HIV-1 ilavesinin hemen ardından FITC ve DAPI kanallarında 10 dakikalık bir zaman diliminde tekrar tekrar görüntü elde edin. Texas Red ve DAPI kanallarında enfeksiyon sonrası bir, iki, üç ve dört günlük görüntüler elde edin. Bu metodoloji, mCherry ölçümü ile HIV ile enfekte ve enfekte olmayan hücrelerin tanımlanması ve kümelenmesi için kullanılmıştır.
mCherry sinyalinde 40.000 ortalama floresan yoğunluğundan daha büyük veya daha düşük bir değişime sahip hücreler sırasıyla mCherry yüksek veya mCherry düşük popülasyonunda kümelenmiştir. Bu kümeler, HIV ile enfekte olmuş hücrelerde erken kalsiyum akını gösteren dokuz dakikalık bir zaman kursunda Fluo-4 floresan kullanılarak hücre içi kalsiyum ölçümü yapılarak kalsiyum akını kinetiği açısından analiz edildi. Kalsiyum akını ile mCherry florescence arasında anlamlı pozitif korelasyon gözlendi.
Bu prosedürü denerken, hem virüs üretimi hem de enfeksiyon için üstel büyüme aralığındaki hücrelerle başlamayı hatırlamak önemlidir, çünkü aşırı büyümüş hücreler bu testten gelen sinyalde önemli bir azalmaya neden olacaktır. HIV-1 ile çalışmak tehlikeli olabilir. Bu nedenle, bu işlem yapılırken OSHA Kan Bazlı Patojen Standardında belirtilen BSL-2 uygulamaları her zaman alınmalıdır.

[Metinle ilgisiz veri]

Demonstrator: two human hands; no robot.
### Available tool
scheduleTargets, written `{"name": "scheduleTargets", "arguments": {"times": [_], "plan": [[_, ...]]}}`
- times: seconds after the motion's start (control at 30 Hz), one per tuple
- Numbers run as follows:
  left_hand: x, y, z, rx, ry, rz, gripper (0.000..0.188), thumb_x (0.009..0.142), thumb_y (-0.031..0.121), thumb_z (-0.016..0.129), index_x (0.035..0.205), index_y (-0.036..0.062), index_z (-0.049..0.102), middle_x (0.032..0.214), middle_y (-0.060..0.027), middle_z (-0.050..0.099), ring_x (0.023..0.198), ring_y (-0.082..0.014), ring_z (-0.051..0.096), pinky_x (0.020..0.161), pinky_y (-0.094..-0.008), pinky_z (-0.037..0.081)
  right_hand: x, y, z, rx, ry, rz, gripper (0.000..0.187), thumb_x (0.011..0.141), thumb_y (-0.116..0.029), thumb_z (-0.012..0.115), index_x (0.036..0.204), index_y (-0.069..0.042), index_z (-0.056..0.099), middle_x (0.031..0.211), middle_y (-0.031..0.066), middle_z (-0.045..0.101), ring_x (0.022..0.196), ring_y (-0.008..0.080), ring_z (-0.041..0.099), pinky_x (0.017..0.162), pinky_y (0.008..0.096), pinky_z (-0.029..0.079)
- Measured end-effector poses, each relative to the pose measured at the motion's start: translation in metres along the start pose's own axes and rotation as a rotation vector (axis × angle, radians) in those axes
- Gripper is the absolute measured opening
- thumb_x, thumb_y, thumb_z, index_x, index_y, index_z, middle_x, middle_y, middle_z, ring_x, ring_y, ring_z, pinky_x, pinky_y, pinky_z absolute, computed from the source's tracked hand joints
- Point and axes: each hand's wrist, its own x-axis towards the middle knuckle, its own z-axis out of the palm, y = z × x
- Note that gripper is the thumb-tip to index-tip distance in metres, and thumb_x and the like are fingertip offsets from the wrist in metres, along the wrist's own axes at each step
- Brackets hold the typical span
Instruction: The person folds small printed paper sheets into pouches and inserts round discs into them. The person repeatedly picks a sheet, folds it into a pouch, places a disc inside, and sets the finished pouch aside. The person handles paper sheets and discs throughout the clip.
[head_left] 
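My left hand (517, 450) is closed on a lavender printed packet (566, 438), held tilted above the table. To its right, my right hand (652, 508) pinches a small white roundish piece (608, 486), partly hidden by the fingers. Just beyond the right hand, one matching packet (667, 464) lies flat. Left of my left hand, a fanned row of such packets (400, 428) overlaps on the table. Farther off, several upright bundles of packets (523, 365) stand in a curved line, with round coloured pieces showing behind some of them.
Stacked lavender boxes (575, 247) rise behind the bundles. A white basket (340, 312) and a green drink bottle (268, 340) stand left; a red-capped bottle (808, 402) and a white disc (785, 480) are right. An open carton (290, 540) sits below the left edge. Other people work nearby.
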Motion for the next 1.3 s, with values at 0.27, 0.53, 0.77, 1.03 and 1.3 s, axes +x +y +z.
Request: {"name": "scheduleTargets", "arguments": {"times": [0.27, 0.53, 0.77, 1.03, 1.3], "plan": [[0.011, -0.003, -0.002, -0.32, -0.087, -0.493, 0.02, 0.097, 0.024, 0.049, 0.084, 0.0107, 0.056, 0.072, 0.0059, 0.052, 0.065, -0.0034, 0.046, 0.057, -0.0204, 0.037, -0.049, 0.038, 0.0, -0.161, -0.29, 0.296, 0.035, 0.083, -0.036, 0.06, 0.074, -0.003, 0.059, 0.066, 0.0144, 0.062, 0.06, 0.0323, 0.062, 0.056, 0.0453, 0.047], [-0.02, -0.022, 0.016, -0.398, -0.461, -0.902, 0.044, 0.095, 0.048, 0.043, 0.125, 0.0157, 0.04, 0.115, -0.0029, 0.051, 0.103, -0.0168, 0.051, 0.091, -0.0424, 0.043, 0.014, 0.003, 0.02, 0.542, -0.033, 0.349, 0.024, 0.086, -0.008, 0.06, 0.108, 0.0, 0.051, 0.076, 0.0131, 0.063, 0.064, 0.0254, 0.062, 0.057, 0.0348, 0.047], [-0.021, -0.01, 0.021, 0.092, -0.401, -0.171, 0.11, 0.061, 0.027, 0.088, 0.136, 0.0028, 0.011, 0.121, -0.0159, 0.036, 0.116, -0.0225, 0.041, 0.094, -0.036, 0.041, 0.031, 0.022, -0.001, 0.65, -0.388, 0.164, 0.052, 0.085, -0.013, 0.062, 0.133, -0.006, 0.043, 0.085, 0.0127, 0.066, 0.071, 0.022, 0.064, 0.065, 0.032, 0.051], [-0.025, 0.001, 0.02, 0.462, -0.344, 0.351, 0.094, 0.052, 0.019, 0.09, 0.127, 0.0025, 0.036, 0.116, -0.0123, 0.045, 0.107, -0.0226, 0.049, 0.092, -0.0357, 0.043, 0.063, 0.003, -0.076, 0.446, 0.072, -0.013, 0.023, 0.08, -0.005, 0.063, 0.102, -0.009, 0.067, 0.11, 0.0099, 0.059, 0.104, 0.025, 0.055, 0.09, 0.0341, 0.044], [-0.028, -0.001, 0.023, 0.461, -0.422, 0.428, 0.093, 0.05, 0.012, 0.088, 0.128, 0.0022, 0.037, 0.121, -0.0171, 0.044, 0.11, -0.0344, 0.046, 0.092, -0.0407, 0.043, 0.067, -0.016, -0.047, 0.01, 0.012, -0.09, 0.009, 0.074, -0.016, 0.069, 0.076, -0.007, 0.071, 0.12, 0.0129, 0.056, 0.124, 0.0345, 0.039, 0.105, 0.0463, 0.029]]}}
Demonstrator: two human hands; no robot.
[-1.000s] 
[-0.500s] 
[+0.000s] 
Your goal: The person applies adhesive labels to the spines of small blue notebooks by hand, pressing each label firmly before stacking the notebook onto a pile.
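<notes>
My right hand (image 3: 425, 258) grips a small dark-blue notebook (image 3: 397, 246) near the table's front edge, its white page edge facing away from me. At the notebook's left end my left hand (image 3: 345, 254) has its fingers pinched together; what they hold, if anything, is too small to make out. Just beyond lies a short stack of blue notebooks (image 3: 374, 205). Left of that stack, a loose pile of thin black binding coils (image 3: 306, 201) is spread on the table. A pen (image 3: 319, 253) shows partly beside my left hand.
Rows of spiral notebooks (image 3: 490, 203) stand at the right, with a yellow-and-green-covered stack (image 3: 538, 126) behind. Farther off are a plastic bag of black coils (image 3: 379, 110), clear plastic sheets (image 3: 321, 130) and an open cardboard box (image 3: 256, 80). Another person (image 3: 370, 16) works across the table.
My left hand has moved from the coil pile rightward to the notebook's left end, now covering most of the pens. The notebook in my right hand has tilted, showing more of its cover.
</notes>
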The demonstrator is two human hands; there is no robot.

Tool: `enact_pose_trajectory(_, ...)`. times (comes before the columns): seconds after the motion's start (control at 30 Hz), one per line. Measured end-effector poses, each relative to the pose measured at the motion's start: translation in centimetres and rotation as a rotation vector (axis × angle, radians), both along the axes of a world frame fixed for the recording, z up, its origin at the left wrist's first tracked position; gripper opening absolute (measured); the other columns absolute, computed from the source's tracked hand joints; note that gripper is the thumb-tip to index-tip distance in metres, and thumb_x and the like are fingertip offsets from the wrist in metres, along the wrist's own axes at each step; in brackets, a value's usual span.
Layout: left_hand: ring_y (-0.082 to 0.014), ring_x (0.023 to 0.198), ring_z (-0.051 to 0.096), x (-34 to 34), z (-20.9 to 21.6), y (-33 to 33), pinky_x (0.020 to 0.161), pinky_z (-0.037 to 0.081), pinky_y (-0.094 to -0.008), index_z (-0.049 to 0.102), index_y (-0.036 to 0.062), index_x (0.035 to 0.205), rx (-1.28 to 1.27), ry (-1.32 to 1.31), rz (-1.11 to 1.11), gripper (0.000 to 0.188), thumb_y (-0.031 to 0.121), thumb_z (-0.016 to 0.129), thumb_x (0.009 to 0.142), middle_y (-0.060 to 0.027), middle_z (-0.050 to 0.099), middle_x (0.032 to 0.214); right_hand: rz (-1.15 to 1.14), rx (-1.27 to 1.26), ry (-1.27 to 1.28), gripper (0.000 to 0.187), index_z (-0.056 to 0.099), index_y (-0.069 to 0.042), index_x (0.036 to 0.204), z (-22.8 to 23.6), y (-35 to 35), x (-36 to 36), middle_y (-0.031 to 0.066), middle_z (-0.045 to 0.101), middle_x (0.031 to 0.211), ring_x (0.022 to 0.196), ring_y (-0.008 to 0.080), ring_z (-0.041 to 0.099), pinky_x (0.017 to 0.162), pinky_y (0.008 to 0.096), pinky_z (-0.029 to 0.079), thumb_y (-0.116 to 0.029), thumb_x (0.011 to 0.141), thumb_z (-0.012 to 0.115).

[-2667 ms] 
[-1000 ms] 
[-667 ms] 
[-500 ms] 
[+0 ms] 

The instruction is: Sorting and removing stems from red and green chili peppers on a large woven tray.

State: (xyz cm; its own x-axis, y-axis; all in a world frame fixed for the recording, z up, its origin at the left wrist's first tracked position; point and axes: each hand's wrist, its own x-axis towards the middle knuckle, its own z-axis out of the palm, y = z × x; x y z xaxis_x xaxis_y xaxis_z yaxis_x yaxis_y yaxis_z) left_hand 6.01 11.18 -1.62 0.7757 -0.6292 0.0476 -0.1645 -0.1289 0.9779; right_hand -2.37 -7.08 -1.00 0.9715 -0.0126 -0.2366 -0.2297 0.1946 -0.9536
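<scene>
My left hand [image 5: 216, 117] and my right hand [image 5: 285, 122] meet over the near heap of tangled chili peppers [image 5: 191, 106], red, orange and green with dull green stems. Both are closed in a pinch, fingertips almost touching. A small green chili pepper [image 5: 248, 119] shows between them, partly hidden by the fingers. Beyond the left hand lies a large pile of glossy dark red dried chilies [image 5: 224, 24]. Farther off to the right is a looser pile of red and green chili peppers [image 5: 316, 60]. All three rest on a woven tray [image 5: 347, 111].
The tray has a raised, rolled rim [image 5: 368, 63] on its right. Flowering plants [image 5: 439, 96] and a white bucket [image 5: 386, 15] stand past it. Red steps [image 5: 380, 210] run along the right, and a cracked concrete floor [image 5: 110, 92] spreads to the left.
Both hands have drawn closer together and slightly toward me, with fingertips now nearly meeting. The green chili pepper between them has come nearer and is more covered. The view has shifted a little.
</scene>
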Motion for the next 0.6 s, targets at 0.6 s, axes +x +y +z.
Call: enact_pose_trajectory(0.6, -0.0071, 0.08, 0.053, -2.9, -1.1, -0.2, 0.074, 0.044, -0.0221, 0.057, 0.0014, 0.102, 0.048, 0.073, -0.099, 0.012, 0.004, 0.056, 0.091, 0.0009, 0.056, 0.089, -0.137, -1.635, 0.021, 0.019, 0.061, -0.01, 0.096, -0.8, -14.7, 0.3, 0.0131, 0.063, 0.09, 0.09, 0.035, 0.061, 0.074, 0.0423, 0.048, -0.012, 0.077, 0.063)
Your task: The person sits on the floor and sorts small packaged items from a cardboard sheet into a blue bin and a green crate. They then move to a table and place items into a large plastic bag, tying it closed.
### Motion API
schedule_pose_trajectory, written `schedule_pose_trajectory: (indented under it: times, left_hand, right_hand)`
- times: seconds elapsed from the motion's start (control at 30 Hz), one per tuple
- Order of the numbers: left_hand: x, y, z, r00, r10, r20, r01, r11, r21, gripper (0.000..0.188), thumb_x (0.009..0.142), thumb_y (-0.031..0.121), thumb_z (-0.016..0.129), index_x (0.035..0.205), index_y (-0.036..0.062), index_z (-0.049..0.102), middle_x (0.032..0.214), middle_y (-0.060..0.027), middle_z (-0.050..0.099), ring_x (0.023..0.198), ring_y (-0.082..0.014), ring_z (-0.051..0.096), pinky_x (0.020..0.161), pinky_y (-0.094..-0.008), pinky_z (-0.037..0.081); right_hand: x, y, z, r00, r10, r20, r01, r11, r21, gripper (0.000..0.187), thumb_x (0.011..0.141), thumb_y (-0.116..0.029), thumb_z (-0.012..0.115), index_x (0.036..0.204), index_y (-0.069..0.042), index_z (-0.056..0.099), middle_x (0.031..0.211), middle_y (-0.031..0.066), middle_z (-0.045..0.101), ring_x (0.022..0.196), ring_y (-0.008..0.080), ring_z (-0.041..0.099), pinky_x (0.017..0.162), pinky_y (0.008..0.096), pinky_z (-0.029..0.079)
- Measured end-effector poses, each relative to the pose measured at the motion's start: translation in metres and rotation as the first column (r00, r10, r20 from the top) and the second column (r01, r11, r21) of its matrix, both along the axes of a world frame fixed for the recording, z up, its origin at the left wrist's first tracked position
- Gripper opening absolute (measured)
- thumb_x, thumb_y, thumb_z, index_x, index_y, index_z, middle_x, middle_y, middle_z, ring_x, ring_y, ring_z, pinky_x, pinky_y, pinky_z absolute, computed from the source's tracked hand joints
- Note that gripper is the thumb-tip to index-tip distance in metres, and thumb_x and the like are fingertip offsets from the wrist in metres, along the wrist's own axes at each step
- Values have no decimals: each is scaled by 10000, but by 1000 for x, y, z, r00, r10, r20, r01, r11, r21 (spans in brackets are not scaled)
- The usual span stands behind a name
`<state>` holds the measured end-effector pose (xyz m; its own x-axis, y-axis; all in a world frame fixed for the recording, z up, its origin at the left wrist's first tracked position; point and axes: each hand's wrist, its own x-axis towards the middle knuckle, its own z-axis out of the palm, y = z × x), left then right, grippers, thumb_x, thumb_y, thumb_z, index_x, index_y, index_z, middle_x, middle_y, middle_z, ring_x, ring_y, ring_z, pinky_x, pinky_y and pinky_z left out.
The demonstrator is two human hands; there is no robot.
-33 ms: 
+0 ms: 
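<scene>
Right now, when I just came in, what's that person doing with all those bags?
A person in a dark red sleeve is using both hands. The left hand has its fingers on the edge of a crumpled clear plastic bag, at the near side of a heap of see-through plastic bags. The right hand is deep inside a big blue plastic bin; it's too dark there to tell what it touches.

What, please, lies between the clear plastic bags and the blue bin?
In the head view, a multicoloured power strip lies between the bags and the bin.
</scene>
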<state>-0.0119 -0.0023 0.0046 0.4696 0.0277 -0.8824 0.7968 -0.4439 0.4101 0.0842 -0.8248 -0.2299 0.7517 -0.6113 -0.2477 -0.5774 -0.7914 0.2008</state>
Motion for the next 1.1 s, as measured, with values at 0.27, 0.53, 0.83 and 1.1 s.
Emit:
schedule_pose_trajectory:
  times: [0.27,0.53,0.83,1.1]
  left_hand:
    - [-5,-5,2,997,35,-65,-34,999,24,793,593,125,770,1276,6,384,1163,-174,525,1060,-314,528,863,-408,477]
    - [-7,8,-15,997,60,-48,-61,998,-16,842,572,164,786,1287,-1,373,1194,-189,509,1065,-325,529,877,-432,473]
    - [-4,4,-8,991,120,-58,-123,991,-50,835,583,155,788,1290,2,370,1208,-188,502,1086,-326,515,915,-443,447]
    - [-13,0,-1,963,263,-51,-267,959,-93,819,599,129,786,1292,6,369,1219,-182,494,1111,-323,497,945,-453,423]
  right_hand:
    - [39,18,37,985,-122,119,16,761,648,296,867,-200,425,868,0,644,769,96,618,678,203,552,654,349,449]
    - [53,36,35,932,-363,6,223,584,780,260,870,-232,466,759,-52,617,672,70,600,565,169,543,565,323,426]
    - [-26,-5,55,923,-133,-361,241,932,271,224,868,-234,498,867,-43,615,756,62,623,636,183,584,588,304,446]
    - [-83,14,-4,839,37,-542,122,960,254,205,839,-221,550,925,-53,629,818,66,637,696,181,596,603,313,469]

Bu teknik heyecan vericidir, çünkü kontrollü koşullar altında tek hücreli fenotipik veya transkripsiyonik değişiklikleri incelememize izin verecektir. Bu, uyaranların birçok hücre tipinde moleküler yollar üzerindeki etkisini ilişkilendiren geniş bir potansiyele sahiptir.